Directors: Wayne Conway, Mark Tierney
Ngā Taonga Sound & Vision

Peter Stuyvesant Hitlist “Superkool”

Named after the last Dutch governor of New York and/or an international cigarette brand, the Peter Stuyvesant Hitlist were known for their entertaining loungey grooves. Nga Taonga describes the video as, “Four office workers in a pub sing karaoke to the Peter Stuyvesant Hit List’s “Superkool”. The Peter Stuyvesant Hit List are seen performing on the karaoke screen.” Ah, the old “music video as karaoke track” treatment.

Director: Carla Rotondo
Ngā Taonga Sound & Vision

Sina “Boy”

Another solo track from Sina. “Boy” was from the soundtrack of “Once Were Warriors” sequel “What Becomes of the Brokenhearted”, but was never actually released as a single.

Stereo Bus “Hey Thank You”

The Stereo Bus have the rather cheerful “Hey Thank You”, sounding like The Cure on a happy day.

Ngā Taonga Sound & Vision

October 1998

Bailter Space “Big Cat”

“Big Cat” was the penultimate video that Bailter Space had funded in the ’90s, before returning with “World We Share” in 2012.

Leza Corban “Comfort & Joy”

Debbie Harwood put her coordination skills to good use with the album “Angels”, featuring New Zealand singers (Hammond Gamble, Rikki Morris, Mika) and TV personalities (Willy de Witt, Leanne Malcolm and Nick-bloody-Eynon) covering classic Christmas songs.

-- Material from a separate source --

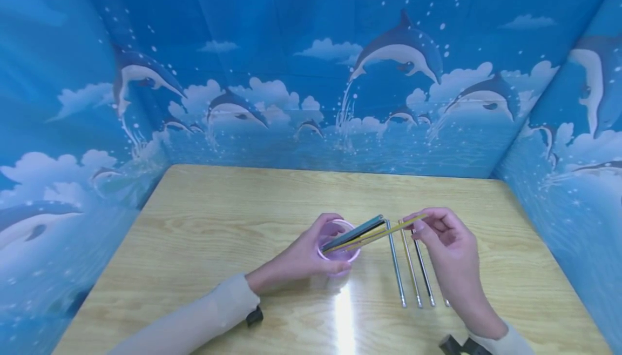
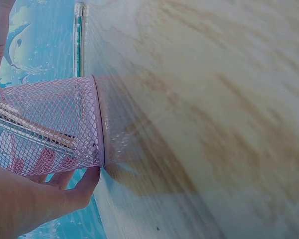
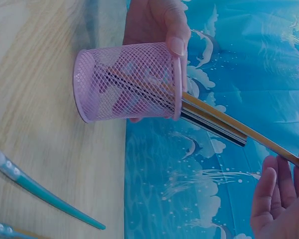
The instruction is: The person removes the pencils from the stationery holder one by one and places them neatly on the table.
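Observation:
A pink mesh pencil cup [image 3: 132, 57] stands on the table, its open top up. My left hand [image 1: 307, 249] grips its side, thumb near the rim. Several pencils [image 1: 357, 233], teal, dark and yellow, lean inside the cup toward the right. My right hand [image 1: 454, 249], to the right of the cup, pinches the upper end of a yellow pencil [image 3: 224, 118] between thumb and fingers. That pencil slants, its lower end inside the cup. Beneath and beside the right hand lie a teal pencil [image 1: 396, 268], a yellow pencil [image 1: 412, 268] and a black pencil [image 1: 425, 271].
Another pencil's end [image 1: 447, 302] shows beside the row, mostly hidden by the right hand. The wood-grain table [image 1: 233, 203] reaches back to a blue curtain [image 1: 272, 144] printed with dolphins, which also hangs along both sides.

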Available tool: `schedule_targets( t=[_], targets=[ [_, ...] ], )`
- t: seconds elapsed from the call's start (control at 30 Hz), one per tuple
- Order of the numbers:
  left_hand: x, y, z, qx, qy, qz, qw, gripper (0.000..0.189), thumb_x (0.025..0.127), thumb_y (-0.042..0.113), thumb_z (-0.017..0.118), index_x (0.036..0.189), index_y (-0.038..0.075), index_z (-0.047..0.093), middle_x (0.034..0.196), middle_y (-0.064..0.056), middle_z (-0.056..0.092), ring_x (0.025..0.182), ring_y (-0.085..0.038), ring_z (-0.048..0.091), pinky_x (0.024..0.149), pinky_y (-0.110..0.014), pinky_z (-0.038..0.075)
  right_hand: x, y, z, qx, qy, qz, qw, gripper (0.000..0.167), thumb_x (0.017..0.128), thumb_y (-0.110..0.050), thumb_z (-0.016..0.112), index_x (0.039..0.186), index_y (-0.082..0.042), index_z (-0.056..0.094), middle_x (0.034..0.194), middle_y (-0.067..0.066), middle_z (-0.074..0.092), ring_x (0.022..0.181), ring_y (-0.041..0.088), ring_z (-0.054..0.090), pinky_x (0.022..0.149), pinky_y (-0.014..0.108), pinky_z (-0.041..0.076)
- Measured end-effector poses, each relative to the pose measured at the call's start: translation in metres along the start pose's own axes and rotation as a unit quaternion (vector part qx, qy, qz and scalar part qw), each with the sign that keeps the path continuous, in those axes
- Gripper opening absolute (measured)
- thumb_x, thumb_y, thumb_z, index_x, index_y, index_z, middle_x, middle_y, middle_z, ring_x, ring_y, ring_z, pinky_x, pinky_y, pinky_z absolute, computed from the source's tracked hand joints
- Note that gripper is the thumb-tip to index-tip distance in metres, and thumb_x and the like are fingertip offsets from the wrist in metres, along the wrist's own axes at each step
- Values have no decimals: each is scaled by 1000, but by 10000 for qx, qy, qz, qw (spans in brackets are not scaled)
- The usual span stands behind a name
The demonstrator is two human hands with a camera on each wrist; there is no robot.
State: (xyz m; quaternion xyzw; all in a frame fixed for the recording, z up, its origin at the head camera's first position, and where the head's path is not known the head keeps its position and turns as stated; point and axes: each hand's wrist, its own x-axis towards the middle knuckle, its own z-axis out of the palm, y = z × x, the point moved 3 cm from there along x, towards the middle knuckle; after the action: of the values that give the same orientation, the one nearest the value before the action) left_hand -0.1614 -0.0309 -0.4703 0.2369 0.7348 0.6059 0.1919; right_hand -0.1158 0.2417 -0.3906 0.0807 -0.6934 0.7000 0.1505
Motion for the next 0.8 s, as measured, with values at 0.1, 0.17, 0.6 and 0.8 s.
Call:
schedule_targets(
  t=[0.1, 0.17, 0.6, 0.8],
  targets=[
    [0, 0, 0, -16, 13, -49, 10000, 92, 84, 18, 96, 156, 36, 42, 146, 3, 63, 139, -22, 59, 116, -42, 49, 1, -4, -3, 225, 34, -149, 9996, 10, 104, 13, 61, 114, 14, 62, 107, 15, 77, 89, 20, 73, 83, 27, 64],
    [0, -1, 0, -30, 9, -67, 10000, 92, 84, 18, 96, 156, 36, 42, 146, 3, 63, 139, -23, 59, 115, -41, 50, 1, -7, -5, 372, 64, -197, 9991, 9, 104, 14, 60, 113, 14, 62, 107, 15, 76, 92, 21, 73, 84, 27, 64],
    [-2, 2, -2, 19, 60, -25, 10000, 91, 84, 18, 96, 156, 36, 43, 145, 3, 62, 140, -25, 58, 116, -51, 48, 6, -22, -14, 1273, 445, -353, 9902, 10, 106, 16, 54, 114, 21, 57, 104, 21, 72, 96, 28, 77, 86, 40, 66],
    [-2, 0, -1, -3, 30, -41, 10000, 93, 84, 19, 97, 157, 37, 42, 145, 6, 62, 140, -22, 58, 118, -54, 46, 7, -23, -25, 1214, 431, -293, 9912, 13, 104, 18, 58, 116, 20, 61, 105, 21, 71, 94, 29, 78, 82, 40, 66]
  ],
)
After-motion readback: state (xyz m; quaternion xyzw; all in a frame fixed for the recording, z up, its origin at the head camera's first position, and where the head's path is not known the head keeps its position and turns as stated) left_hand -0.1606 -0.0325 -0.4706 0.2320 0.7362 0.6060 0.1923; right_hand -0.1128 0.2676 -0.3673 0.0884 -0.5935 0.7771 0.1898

Leza Corban, who had previously sung with Strawpeople, had the first single “Comfort & Joy”.

December 1998

Brett Sawyer “She Came Along”

The video for Brett Sawyer’s song “She Came Along” was filmed at St Leo’s school hall in Devonport.

Director: Jonathan King
Ngā Taonga Sound & Vision

Eye TV “Doo Song”

Eye TV have the comedically named “The Doo Song”. The Kiwihits entry notes it was rerecorded and released in 2000, and the database note that the funding was changed to the “Doo Song” from their song “Ditch Witch”.

NV “Unlikely”

“Classy come-down band” NV have the single “Unlikely”, which was a nominee for Best Video in the 1999 New Zealand Music Awards. Nga Taonga describes the videos as, “Singer in Queensland lakes setting and on jetty”, by which I think they mean Queenstown.

Directors: Wayne Conway, Mark Tierney
Ngā Taonga Sound & Vision

Paua Fritters “Her Story”

Paua Fritters are (were? I think they’re still together) an acoustic folk-pop group with busking roots. “Her Story” was a finalist in the 1998 APRA Silver Scroll awards.

Pause “Kronos”

“Kronos” is another track from Deepgrooves artist Pause.


In the world of non-NZOA-funded videos, 1998 saw Neil Finn contending with a 50-foot woman in the video for “She Will Have Her Way”. Neil is expertly integrated with footage from films “Attack of the 50 Foot Woman” and “The 30 Foot Bride of Candy Rock”, making him the beau of the towering heroine, a height pairing reminiscent of the golden days of Rod Stewart and Rachel Hunter.